Source material:
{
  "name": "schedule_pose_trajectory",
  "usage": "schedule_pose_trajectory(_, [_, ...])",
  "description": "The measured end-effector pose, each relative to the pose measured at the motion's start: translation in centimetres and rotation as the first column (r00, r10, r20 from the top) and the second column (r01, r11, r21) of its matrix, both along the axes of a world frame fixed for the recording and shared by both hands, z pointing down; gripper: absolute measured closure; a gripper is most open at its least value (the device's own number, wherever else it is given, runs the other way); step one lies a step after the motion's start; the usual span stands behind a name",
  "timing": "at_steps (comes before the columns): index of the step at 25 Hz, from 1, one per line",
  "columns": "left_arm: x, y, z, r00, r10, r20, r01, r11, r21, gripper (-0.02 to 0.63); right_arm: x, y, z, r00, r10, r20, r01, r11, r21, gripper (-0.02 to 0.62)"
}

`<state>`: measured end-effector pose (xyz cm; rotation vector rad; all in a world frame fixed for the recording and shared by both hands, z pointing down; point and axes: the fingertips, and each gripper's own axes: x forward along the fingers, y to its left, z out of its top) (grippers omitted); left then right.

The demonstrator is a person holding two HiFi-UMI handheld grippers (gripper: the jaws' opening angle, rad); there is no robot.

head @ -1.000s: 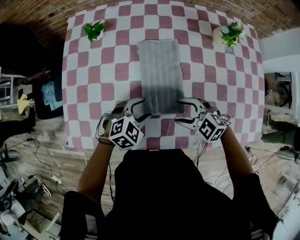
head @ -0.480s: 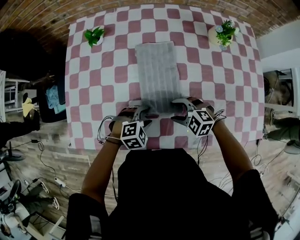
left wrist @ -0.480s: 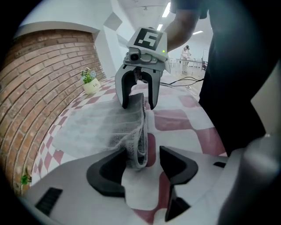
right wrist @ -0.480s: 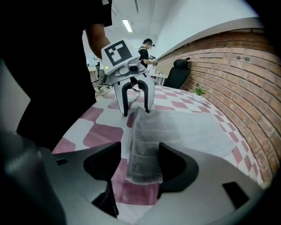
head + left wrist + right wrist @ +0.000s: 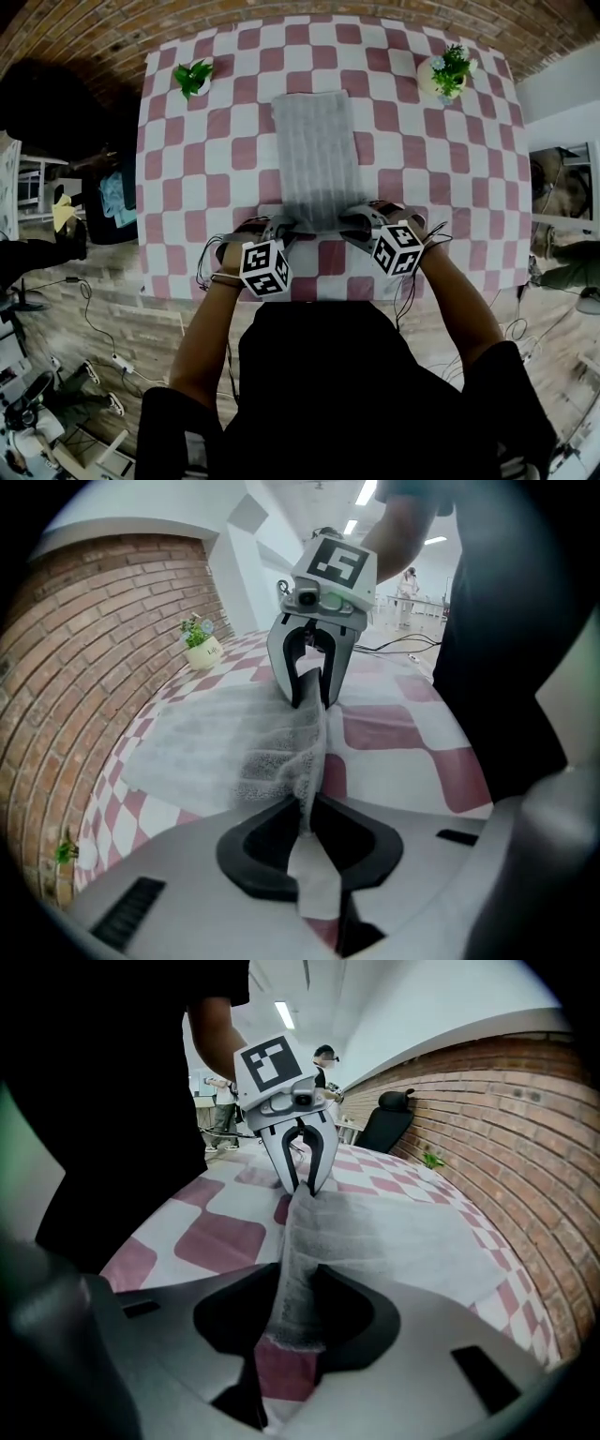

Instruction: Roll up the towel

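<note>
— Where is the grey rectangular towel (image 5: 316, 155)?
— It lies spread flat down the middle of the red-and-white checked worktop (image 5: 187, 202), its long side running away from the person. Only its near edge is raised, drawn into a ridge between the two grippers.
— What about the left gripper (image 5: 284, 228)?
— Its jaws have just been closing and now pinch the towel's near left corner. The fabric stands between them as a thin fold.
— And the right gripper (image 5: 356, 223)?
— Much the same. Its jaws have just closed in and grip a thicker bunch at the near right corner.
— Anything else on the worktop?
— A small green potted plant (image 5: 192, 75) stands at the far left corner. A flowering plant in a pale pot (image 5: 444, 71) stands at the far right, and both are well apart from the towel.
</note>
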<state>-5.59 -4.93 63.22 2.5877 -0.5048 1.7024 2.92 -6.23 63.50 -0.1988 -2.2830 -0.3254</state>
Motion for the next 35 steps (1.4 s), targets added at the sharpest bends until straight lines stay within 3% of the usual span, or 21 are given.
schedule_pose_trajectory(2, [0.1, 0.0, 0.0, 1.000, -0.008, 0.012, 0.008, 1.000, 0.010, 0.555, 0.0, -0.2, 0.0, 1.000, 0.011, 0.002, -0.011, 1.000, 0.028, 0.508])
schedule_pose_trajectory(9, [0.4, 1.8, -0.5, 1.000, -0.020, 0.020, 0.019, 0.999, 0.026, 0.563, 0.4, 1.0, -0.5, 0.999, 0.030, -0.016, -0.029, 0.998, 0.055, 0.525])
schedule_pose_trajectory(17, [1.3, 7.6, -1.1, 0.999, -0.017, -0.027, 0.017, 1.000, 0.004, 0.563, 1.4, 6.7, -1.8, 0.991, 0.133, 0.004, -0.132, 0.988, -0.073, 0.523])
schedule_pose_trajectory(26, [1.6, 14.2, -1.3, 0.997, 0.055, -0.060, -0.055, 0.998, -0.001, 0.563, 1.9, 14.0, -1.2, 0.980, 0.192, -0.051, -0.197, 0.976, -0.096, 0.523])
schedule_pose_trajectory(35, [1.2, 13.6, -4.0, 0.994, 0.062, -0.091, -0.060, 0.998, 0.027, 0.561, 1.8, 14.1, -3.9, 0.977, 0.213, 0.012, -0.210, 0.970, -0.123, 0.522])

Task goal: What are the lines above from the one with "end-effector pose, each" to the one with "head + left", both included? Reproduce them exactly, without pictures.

Exercise solution:
  "description": "The measured end-effector pose, each relative to the pose measured at the motion's start: translation in centimetres and rotation as the first column (r00, r10, r20 from the top) and the second column (r01, r11, r21) of its matrix, both along the axes of a world frame fixed for the recording and shared by both hands, z pointing down; gripper: absolute measured closure; a gripper is most open at its least value (the device's own number, wherever else it is given, runs the other way); step one lies a step after the motion's start; the usual span stands behind a name",
  "timing": "at_steps (comes before the columns): index of the step at 25 Hz, from 1, one per line",
  "columns": "left_arm: x, y, z, r00, r10, r20, r01, r11, r21, gripper (-0.02 to 0.63); right_arm: x, y, z, r00, r10, r20, r01, r11, r21, gripper (-0.02 to 0.62)"
}

`<state>`: measured end-effector pose (xyz cm; rotation vector rad; all in a world frame fixed for the recording and shared by both hands, z pointing down; point and axes: the fingertips, and each gripper's own axes: x forward along the fingers, y to its left, z out of its top) (grippers omitted); left then right.

The demonstrator is a person holding two HiFi-UMI handheld grippers (gripper: the jaws' opening angle, rad); there is no robot.

head @ -1.000s: 
head @ -0.480s: 
left wrist @ -0.480s: 
right wrist @ -0.480s: 
head + left wrist + right wrist @ +0.000s: 

The answer has been given in full.